Что и говорить, занятное чтение, в ходе которого тебе предлагается, например в басне «Ворона и Лисица», видеть «стихотворение, исполненное драматизма борьбы воль, когда за каждой новой репликой лисы мы следим со всё возрастающим вниманием и… восхищением. Картина, которая перед нами развёртывается, по финальному своему разрешению совершенно ясна – кусок сыра должен будет упасть, но путь к этому ожидаемому разрешению неявен, по нему проведёт читателя хитроумная лисица, как бы на бис исполняющая свою партию. Собственно, перед нами нечто вроде микроновеллы из “Декамерона”. Поставлена невозможная задача: отнять у “взгромоздившейся” на высокую ветку птицы её добычу. Лиса залезть наверх не может. Значит, действовать придётся, полагаясь лишь на собственный ум, изворотливость, хитрость – на свой “человеческий” талант, как действуют дерзкие, свободные, опасные в своей возрожденческой устремлённости к цели герои Боккаччо. Нечего и говорить, что обыденная мораль тут отходит на второй план. То же у Крылова. Зачин – “Уж сколько раз твердили миру, // Что лесть гнусна, вредна” – совершенно не находит подтверждения по ходу дальнейшего развёртывания рассказа. Лесть не вредна и не низка – она виртуозна, она блестящее оружие, с помощью которого поставленный в безвыходные условия голодный персонаж может обмануть, оставить в дураках сидящего много выше него разбухшего от спеси счастливца. Здесь задеты какие-то личные струны, и не случайно, по некоторым сведениям, Крылов сравнивал себя с лисицей, а графа Хвостова с вороной».
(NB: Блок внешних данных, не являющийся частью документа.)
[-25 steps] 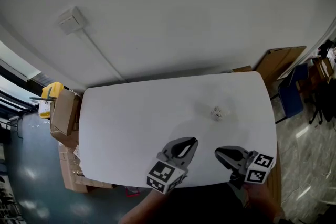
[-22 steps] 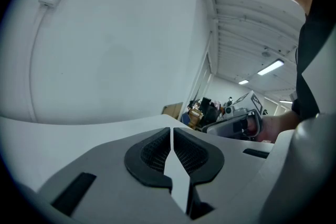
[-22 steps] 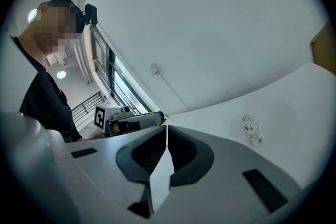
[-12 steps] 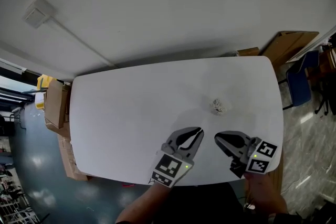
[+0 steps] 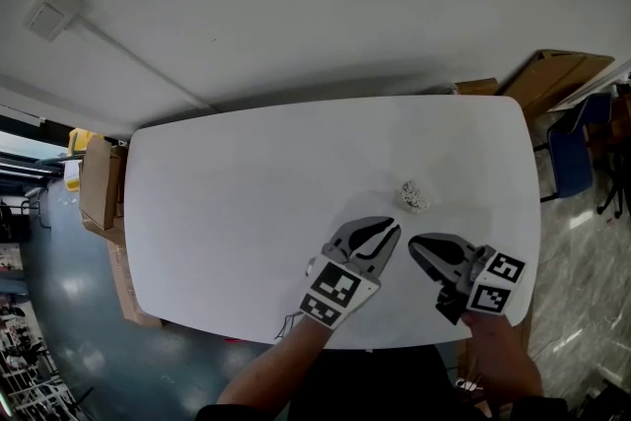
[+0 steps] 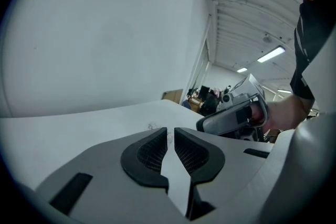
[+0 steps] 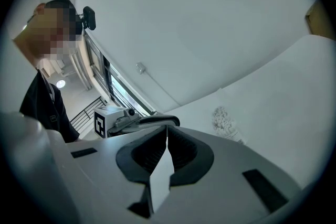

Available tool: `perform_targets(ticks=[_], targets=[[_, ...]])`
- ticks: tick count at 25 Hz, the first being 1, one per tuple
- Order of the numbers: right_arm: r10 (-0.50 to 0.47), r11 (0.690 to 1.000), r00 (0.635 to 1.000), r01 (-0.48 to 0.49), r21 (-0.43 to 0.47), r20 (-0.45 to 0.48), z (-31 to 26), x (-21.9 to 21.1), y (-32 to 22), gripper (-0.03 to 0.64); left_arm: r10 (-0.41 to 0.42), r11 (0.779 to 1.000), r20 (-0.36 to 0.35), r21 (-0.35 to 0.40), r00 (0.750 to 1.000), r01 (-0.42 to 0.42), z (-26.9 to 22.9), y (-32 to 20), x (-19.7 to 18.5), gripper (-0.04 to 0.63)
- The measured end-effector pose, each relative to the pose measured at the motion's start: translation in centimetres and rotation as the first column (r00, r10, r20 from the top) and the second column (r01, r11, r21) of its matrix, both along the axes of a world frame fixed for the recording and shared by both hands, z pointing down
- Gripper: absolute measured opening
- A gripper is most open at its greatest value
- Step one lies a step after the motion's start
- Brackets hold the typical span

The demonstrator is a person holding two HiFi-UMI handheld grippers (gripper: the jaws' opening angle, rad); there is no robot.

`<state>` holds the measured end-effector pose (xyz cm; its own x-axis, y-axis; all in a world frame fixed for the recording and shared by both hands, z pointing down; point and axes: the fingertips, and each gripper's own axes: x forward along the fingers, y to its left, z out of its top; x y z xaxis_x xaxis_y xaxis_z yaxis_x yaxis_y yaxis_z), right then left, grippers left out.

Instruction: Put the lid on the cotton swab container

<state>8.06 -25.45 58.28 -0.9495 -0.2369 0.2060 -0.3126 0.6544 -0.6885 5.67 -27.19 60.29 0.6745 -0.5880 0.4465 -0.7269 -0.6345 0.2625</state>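
A small clear cotton swab container full of white swabs stands on the white table, right of the middle; it also shows as the container in the right gripper view and faintly as the container in the left gripper view. I cannot make out a separate lid. My left gripper hovers just short of the container, shut with nothing held, its tips together. My right gripper sits beside it near the front edge, also shut and empty, tips meeting.
Cardboard boxes stand on the floor by the table's left end. A blue chair and flat cardboard are at the right rear. A white wall runs behind the table, with a small wall box.
Both grippers have shifted forward and a little right, closer to the container. The head view has swung, so the table sits differently in frame. Both pairs of jaws stay shut.
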Motion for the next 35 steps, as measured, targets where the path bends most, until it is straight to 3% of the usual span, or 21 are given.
perform_targets(ticks=[10, 14, 18, 20, 22, 27, 35], targets=[[0.052, 0.998, 0.998, -0.051, 0.047, -0.024, -0.6, 2.5, -4.7, 0.017, 0.032, 0.999, 0.121, -0.001, 0.992, -0.032, 3.0, -2.5, 1.7, 0.205], [0.119, 0.989, 0.989, -0.111, 0.095, -0.086, -0.3, 4.3, -6.9, 0.017, 0.016, 1.0, 0.145, 0.017, 0.989, -0.019, 3.7, -3.1, 2.1, 0.274], [0.168, 0.979, 0.979, -0.151, 0.138, -0.118, -0.2, 5.3, -8.8, 0.028, 0.054, 0.998, 0.168, -0.015, 0.984, -0.053, 5.1, -3.5, 2.8, 0.329], [0.177, 0.977, 0.975, -0.158, 0.14, -0.134, 0.4, 5.4, -9.3, 0.124, 0.072, 0.997, 0.179, -0.025, 0.981, -0.068, 5.8, -3.6, 3.2, 0.345], [0.167, 0.981, 0.975, -0.15, 0.12, -0.15, 1.4, 5.4, -9.3, 0.158, 0.08, 0.997, 0.188, -0.033, 0.979, -0.075, 6.4, -3.7, 3.6, 0.353], [0.113, 0.993, 0.986, -0.106, 0.058, -0.124, 2.9, 4.5, -8.1, 0.161, 0.069, 0.997, 0.198, -0.041, 0.978, -0.062, 6.9, -4.2, 4.2, 0.359], [0.061, 0.997, 0.993, -0.056, 0.049, -0.103, 2.6, 3.5, -6.5, 0.158, 0.09, 0.995, 0.195, -0.052, 0.977, -0.082, 6.7, -4.1, 5.1, 0.359]])
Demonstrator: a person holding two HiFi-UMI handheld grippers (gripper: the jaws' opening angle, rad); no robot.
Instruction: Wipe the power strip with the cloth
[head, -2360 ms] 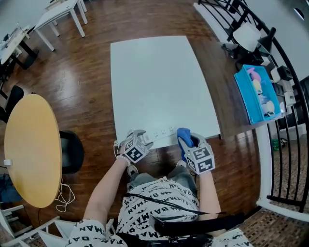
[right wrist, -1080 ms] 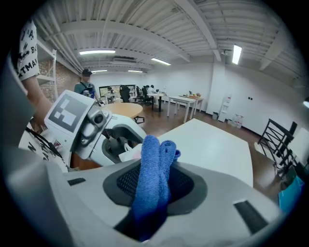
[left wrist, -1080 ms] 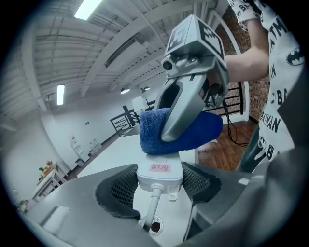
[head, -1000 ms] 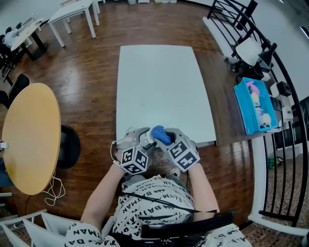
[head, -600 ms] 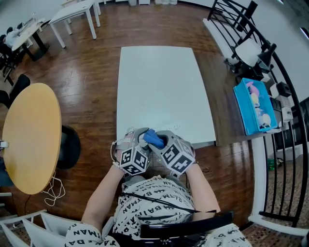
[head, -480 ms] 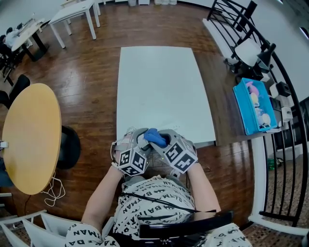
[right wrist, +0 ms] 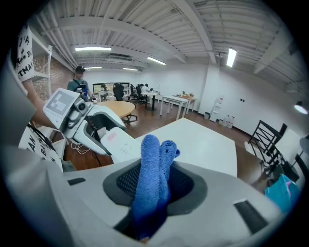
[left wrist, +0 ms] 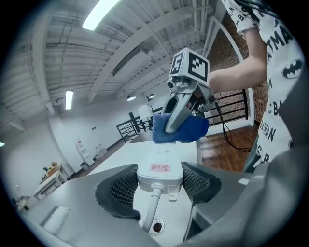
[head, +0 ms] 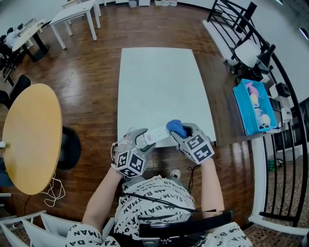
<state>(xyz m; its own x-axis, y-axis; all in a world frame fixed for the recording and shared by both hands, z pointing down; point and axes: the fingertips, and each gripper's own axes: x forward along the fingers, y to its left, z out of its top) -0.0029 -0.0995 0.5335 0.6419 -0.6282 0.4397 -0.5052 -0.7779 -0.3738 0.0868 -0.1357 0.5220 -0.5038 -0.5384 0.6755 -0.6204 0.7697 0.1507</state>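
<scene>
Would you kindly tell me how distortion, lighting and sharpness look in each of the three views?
Head view: strong fisheye bend at the edges, white table evenly lit, faint glare on the wooden floor. Left gripper view: dark round vignette, ceiling lamp blown out, power strip sharp. Right gripper view: same vignette, cloth close to the lens and slightly soft.

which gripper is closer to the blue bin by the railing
Right. The right gripper, holding the cloth, is on the side toward the blue bin; the left gripper, clamping the power strip, sits farther from it.
</scene>
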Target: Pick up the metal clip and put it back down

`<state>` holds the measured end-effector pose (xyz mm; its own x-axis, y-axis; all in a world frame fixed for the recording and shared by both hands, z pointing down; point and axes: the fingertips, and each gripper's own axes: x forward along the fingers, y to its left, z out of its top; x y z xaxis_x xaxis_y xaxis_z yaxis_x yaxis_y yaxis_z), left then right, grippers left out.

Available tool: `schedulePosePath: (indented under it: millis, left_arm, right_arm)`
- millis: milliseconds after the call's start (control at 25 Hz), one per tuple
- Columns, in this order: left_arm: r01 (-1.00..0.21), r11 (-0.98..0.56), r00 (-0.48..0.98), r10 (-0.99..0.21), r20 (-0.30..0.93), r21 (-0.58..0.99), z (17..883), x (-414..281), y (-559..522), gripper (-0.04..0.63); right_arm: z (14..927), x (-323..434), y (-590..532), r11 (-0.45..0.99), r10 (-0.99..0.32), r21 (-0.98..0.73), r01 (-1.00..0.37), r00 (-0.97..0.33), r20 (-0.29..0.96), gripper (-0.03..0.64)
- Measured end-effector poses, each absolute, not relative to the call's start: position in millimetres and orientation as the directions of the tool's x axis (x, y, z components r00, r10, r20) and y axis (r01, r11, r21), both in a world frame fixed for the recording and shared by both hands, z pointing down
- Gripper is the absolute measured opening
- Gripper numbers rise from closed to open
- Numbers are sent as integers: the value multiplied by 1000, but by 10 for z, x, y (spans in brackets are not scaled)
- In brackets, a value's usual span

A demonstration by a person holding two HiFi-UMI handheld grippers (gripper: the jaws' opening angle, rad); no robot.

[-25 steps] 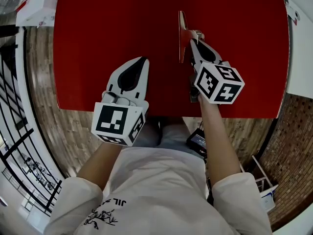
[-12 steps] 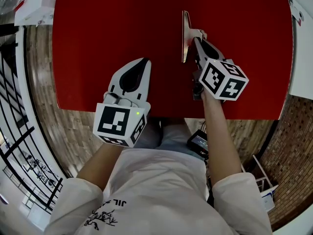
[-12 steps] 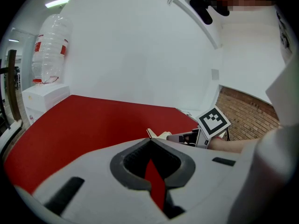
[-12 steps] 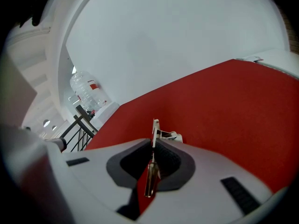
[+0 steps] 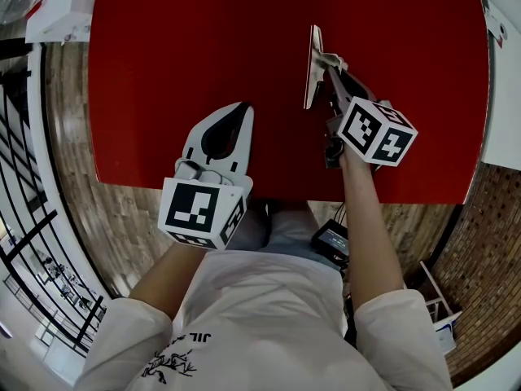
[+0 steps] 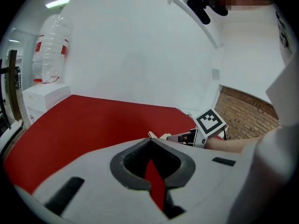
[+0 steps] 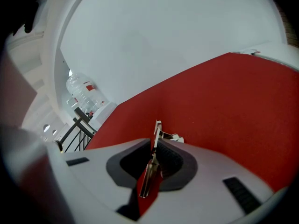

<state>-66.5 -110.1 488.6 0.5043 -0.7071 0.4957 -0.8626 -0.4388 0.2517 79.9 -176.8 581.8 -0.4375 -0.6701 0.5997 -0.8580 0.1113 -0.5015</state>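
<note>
We count two grippers, one metal clip [image 5: 313,65], one red table [image 5: 179,47] and one clear plastic bottle [image 6: 51,50] standing on a white box off the table's left end.

The clip sits in the right gripper [image 5: 329,70], over the middle of the table, right of centre. Its long flat blade runs from the near side toward the far side, turned on edge so that from above it reads as a thin pale strip. A small bent wire handle sticks out to its right, just past the gripper's tips. In the right gripper view the jaws are almost together, and their dark ribbed pads pinch the thin, shiny metal [image 7: 156,135].

The left gripper [image 5: 236,114] hangs over the table's near edge, well apart from the clip. Its smooth white jaws meet at the tips with nothing between them.
</note>
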Motion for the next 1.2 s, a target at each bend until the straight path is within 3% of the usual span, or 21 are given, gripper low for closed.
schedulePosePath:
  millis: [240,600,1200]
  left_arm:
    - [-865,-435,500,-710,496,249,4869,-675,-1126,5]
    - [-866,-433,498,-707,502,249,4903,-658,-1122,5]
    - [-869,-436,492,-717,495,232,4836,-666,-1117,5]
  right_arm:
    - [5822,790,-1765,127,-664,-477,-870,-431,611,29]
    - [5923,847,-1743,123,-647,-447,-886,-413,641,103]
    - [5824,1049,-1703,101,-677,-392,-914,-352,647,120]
Для Л. С. Выготского, цитата из которого приведена, мораль в басне является литературной маской. Такое прочтение позволяет ему эпиграфом к главе о басне взять строчку из самого Крылова: «Он тонкий разливал в своих твореньях яд». Лев Семёнович, у которого целая глава в его книге «Психология искусства» посвящена разбору басен Крылова, писал по этому поводу:
«Не кажется ли удивительным тот факт, что Крылов, как это засвидетельствовано не однажды, питал искреннее отвращение к самой природе басни, что его жизнь представляла собой всё то, что можно выдумать противоположного житейской мудрости и добродетели среднего человека».
Лев Выготский вошёл в историю как автор идеи о «новом человеке» и новой теории сознания. Но в нашем случае интереснее другое. Про него говорили, и совсем не напрасно, как читаем мы у Сергея Степанова в статье о мэтре психологической науки, что «он умел увидеть аргументы в пользу как одной, так и другой стороны. Именно такой подход к обстоятельствам дела воспитывали у будущего юриста на факультете. Но Лев Семёнович и по самому складу мышления был чужд односторонности, предвзятости, излишней уверенности в правильности именно такой-то концепции. Замечательная способность понимать не только то, что было ему внутренне близко, но и чужую точку зрения, характерна для всей его научной деятельности».